Neo-Paganism: the Problem Vatican II Failed to Correct


So, Vatican II did not achieve the good of the faithful or of the world which it boldly declared as its aim. That much is clear. We are not better off.

But, it is necessary in this regard to go back to Ratzinger's assessment of the paganism of his 1950's Catholic Bavaria: "The New Pagans and the Church". A Catholicism which simply went through the motions. It was a worldly religiosity with very little depth. He says that a great fall-out, because of the superficiality of the faith, was inevitable. It was largely a humbug Catholicism, much too identified with the world.

"In the long run, the Church cannot avoid the need to get rid of, part by part, the appearance of her identity with the world, and once again to become what she is: the community of the faithful. Actually, her missionary power can only increase through such external losses. Only when she ceases to be a cheap, foregone conclusion, only when she begins again to show herself as she really is, will she be able to reach the ear of the new pagans with her good news, since until now they have been subject to the illusion that they were not real pagans. Certainly such a withdrawal of external positions will involve a loss of valuable advantages, which doubtless exist because of the contemporary entanglement of the Church with civil society. This has to do with a process which is going to take place either with, or without, the approval of the Church, and concerning which she must take a stand (the attempt to preserve the Middle Ages is foolish and would be not only tactically, but also factually, wrong). Certainly, on the other hand, this process should not be forced in an improper manner, but it will be very important to maintain [a] spirit of prudent moderation..."

What he is saying is that for too long "the faithful" have been living a practical atheism deceiving both themselves and the world. He says that the majority of Catholics no longer practice their faith. And they actually work against the faith of the Church. They are "the new pagans."

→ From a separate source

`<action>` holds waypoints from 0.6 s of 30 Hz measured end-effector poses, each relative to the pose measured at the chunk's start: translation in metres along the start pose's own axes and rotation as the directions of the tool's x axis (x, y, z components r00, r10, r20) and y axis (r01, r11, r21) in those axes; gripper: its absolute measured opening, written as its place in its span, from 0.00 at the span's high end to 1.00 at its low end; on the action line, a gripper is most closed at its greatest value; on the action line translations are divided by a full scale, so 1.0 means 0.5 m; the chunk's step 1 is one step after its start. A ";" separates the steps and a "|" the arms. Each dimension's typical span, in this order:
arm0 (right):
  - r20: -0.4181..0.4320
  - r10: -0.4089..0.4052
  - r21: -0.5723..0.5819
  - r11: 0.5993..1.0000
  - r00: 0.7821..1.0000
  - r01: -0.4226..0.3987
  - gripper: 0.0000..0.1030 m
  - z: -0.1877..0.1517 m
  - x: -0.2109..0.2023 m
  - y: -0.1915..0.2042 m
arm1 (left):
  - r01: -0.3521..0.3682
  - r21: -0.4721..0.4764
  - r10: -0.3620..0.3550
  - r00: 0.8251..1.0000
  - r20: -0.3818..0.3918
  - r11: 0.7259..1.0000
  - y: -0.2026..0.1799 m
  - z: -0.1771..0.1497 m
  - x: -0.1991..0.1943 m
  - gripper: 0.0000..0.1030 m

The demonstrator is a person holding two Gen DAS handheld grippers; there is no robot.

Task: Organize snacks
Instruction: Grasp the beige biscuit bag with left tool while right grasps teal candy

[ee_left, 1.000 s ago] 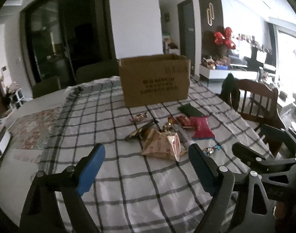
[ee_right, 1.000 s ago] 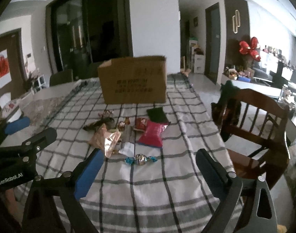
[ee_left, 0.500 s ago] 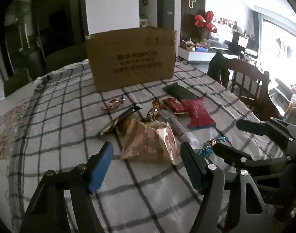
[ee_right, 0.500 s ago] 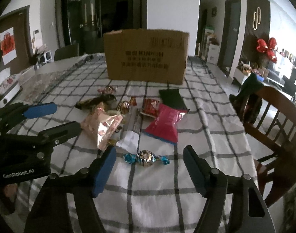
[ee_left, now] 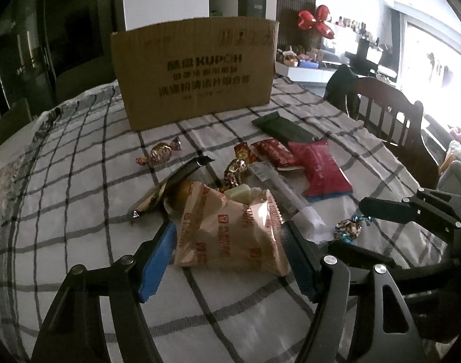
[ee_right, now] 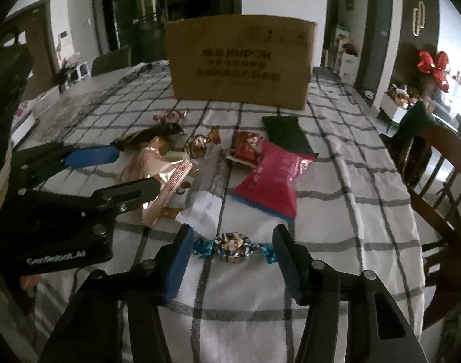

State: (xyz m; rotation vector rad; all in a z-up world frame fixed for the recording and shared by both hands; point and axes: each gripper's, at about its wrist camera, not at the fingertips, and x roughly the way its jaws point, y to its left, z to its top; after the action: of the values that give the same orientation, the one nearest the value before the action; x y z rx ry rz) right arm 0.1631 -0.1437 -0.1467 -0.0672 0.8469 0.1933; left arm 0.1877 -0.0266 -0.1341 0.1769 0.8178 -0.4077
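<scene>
None of the snacks is seen packed yet: all lie loose on the checked desk [ee_left: 79,199] before the cardboard box [ee_left: 194,69], the left hand-held gripper [ee_left: 227,251] spread around the pink packet [ee_left: 230,230], the right hand-held gripper [ee_right: 230,257], lately narrowing, spread around the blue-wrapped candy [ee_right: 233,243].

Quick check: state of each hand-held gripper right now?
Left hand-held gripper: open, astride the pink snack bag.
Right hand-held gripper: open, closing around the blue-wrapped candy.

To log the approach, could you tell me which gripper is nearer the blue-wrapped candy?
Right gripper: its jaws straddle the blue-wrapped candy. Left gripper brackets the pink snack bag beside it.
</scene>
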 end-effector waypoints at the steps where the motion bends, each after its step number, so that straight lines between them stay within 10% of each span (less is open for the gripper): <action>1: -0.005 -0.001 -0.006 1.000 1.000 0.001 0.46 -0.001 0.003 0.002 | 0.002 -0.005 -0.002 1.000 -0.005 1.000 0.002 0.000 0.004 0.31; 18: -0.019 0.004 -0.015 1.000 1.000 -0.005 0.59 -0.006 0.016 0.001 | 0.014 -0.050 -0.015 1.000 -0.023 0.999 0.004 -0.002 0.016 0.47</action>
State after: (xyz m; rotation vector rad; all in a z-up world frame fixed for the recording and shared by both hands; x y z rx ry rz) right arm 0.1657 -0.1426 -0.1547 -0.0811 0.8647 0.2033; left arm 0.1927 -0.0270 -0.1410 0.1300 0.8518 -0.3996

"It is...evident that they no longer simply embrace the faith of the Church, but that they make a very subjective choice from the creed of the Church in order to shape their own world view. And there can be no doubt that most of them, from the Christian point of view, should really no longer be called believers, but that they follow, more or less, a secular philosophy. They do indeed affirm the moral responsibility of man, but it is based on, and limited by, purely rational considerations. The ethics of N. Hartmanns, K. Jaspers, and M. Heidegger, for example, defend the more or less known convictions of many morally upright men, but they are in no sense Christians.. The well-known [recently published] little book entitled, What Do You Think About Christianity? can open the eyes of anyone, who has allowed himself to be deceived by the Christian façade of our contemporary public image, to the realization of how far and wide such purely rational and irreligious morality has spread. Therefore, the modern man today, when he meets someone else anywhere, can assume with some certainty that he has a baptismal certificate, but not that he has a Christian frame of mind. Therefore, he must presume as the normal state of affairs the lack of faith of his neighbor."

Thus the Church's structure had changed over the centuries from a Church of the converted to a mere club.
And the consciousness of the still-believing Christians had changed accordingly into a general indifferentism regarding the essential need of the Church for salvation. That it is basically the same no matter what religion you are. That God and religion are really unimportant, even though everyone gave lip service to both.

That was the problem of the 1950's which Vatican II addressed and tried to answer, but, rather than fixing it, made it much worse. Now the paganism is wide-open and obvious on all sides.

It's not enough to say that Vatican II failed. The modern Church is failing in her primary mission of salvation and she has been doing so for more than the half a century since Vatican II.